Lees ook: Dit schrijft de staatsagent in zijn vijfde rapportage over KLM.
Lees ook: Vervolgstappen richting KLM naar aanleiding van rapportage staatsagent?
Het rapport lijkt volgens KLM te stellen dat de Staatsleningen, de NOW en de uitgestelde loonbelasting onlosmakelijk met elkaar verbonden zijn. ‘Dat is niet het geval. De voorwaarden golden voor de Staatsleningen (Staatslening en de door de overheid gegarandeerde kredietfaciliteit van de banken), maar niet voor de NOW-steun en niet voor de uitstel loonbelasting. Deze laatste twee kennen immers hun eigen voorwaarden waaraan KLM zich heeft gehouden en, voor zover nog van toepassing, zich zal blijven houden. Het waren generieke steunmaatregelen die voor alle bedrijven in Nederland golden.
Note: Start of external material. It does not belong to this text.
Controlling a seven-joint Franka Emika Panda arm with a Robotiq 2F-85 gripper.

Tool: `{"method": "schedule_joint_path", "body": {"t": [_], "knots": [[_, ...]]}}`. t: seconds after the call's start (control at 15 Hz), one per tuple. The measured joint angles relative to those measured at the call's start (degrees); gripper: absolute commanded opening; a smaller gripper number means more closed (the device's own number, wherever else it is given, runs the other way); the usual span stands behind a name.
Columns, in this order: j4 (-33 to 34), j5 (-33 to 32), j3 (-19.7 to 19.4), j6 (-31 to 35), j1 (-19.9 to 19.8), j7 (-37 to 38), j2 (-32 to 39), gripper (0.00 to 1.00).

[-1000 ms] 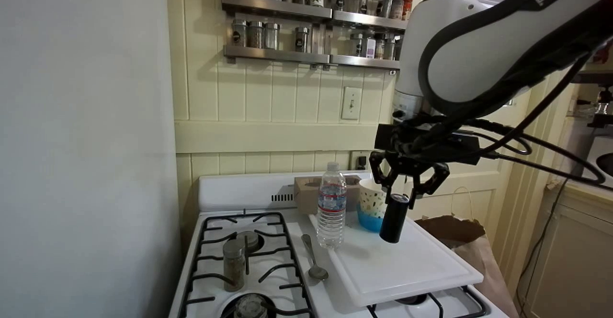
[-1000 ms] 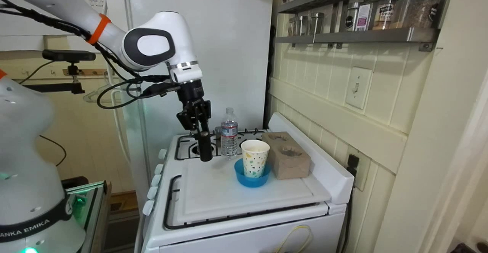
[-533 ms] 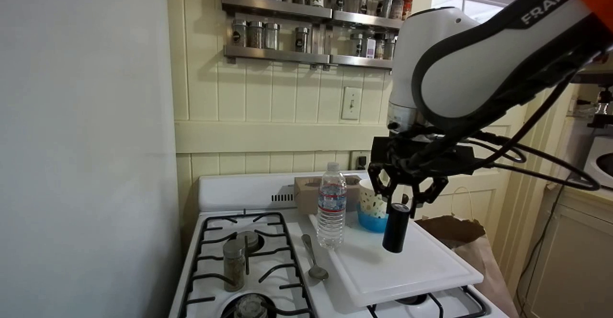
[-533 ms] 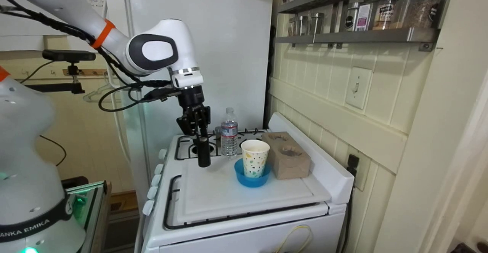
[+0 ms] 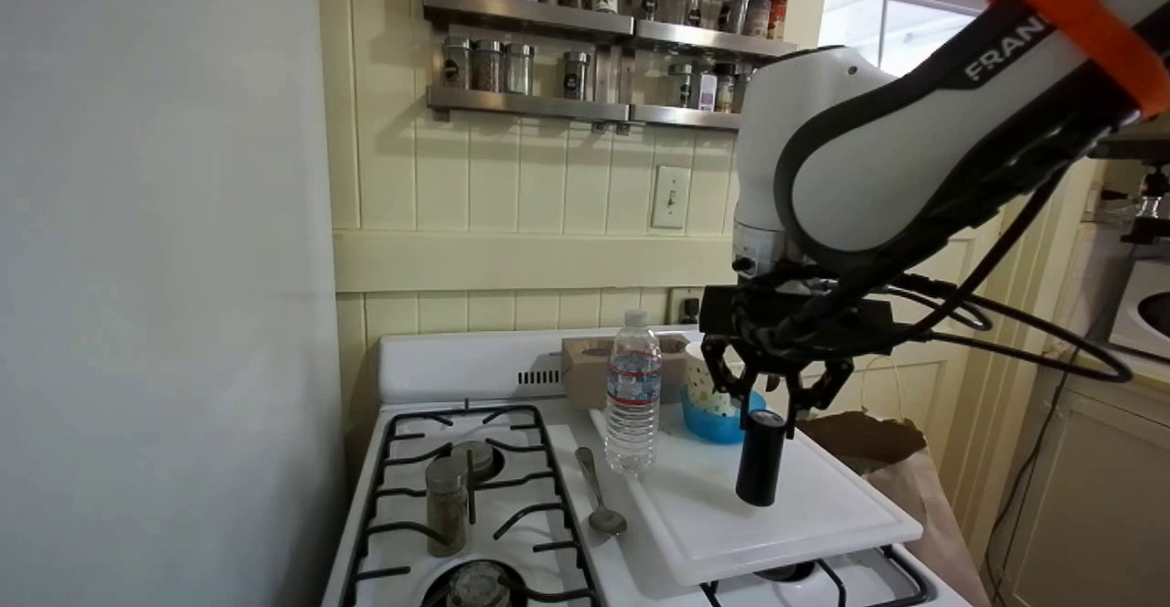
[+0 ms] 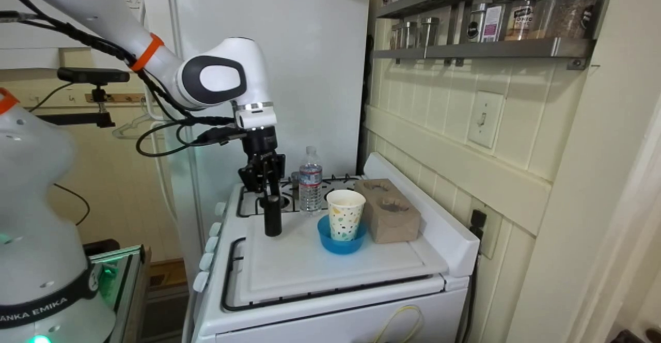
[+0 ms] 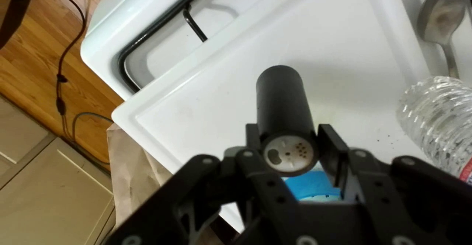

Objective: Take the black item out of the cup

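Gripping the black item [image 6: 272, 218] near its top, the claw [image 6: 272, 195] holds it nearly upright at the left in an exterior view, over the white board [image 6: 299, 265] on the worktop [image 6: 310, 306] and apart from the cup [image 6: 345, 216]; I cannot tell whether its base touches. Rightward stand the clear water bottle [image 6: 310, 190], upright, then the cup itself, inside a blue bowl [image 6: 330, 243], and last, just beside them, a brown box [image 6: 396, 229] with two hollows.
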Motion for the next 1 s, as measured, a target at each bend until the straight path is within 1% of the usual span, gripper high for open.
{"method": "schedule_joint_path", "body": {"t": [0.47,0.87,0.93,1.0], "knots": [[0.90,-0.80,-0.01,0.00,0.00,1.22,2.57,0.18],[1.50,-4.42,-0.01,0.00,0.00,5.11,3.82,0.18],[1.53,-4.71,-0.01,0.00,0.00,5.55,3.98,0.32],[1.57,-4.83,-0.01,0.00,0.00,5.77,4.14,0.68]]}}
Alle NOW-aanvragen door KLM zijn door externe accountants beoordeeld en daar is geen enkele schending van de regels geconstateerd.’
Verder doet de staatsagent volgens KLM onder andere persoonlijke uitspraken over de vermeende bevoorrechte positie van KLM op Schiphol en beweert hij in de aanbiedingsbrief dat de luchtvaart geen volledig vrije en concurrerende markt is. ‘Concurrentie vindt echter niet alleen plaats op Schiphol, maar met hubs (knooppunten) in Frankfurt, Istanbul, Dubai of zelfs het Verre Oosten. Ook richt de staatsagent zijn pijlen op onze vliegers. Dat is niet terecht. Wij staan voor alle KLM’ers, maken afspraken met de vakbonden over voorwaarden en nemen dan ook afstand van de opmerkingen van de staatsagent in de rapportage.’
‘De veranderende economische omstandigheden en krapte op de arbeidsmarkt leidden tot nieuwe dilemma’s en dwongen KLM tot het maken van lastige keuzes. Die hebben goed uitgepakt. De steun van de overheid is effectief geweest en KLM is met succes door de crisis gekomen. De (Nederlandse) reiziger kan volledig bij ons terecht, het netwerk is behouden en de leningen zijn sneller dan verwacht terugbetaald. KLM heeft altijd correct, feitelijk en zorgvuldig gerapporteerd, ook in het jaarverslag, en de betrokken ministeries meegenomen in de afwegingen’, aldus KLM.
‘De voorwaarden voor de Staatslening en garantie op de kredietfaciliteit zagen toe op reductie van de beïnvloedbare kosten, bijdrage van het personeel door reductie arbeidsvoorwaarden, voorwaarden op het gebied van duurzaamheid en leefbaarheid, overige voorwaarden zoals dividendverbod. Deze voorwaarden zijn vastgelegd in het zogenaamde “Framework Agreement”. Wie het eindrapport van de Staatsagent leest zou kunnen denken dat de KLM zich niets van de voorwaarden van de Staat heeft aangetrokken. Dat is echter geenszins het geval’, aldus KLM.
Samenvattend stelt KLM:
– Dat KLM de besparing van 15% op beïnvloedbare kosten in 2020, 2021 en 2022 ruimschoots heeft gehaald;
– KLM-medewerkers hebben in de eerste zeventien maanden van de coronacrisis een arbeidsvoorwaardelijke bijdrage geleverd van – naar draagkracht – tussen de 0 en 20%;
– Er zijn 550 nieuwe medewerkers aangenomen in de KLM-operatie op Schiphol waarmee de operationele problemen die vanaf de meivakantie van 2022 ontstonden zijn opgelost;
– De leningen door de staat zijn terugbetaald – met rente – en er is gestart met het terugbetalen van de uitgestelde loonbelasting;
– KLM behaalt sinds 2022 weer positieve financiële resultaten;
– Er is een commerciële kredietfaciliteit met veertien banken afgesloten zodat de staatssteun per april kon worden beëindigd.
KLM zegt positief te zijn over de toekomst. ‘33.000 KLM’ers zijn dankbaar voor de steun van de overheid en trots dat KLM deze moeilijke periode is doorgekomen. Het is tijd om vooruit te kijken en samen te werken aan een sterke en duurzamere luchtvaart.’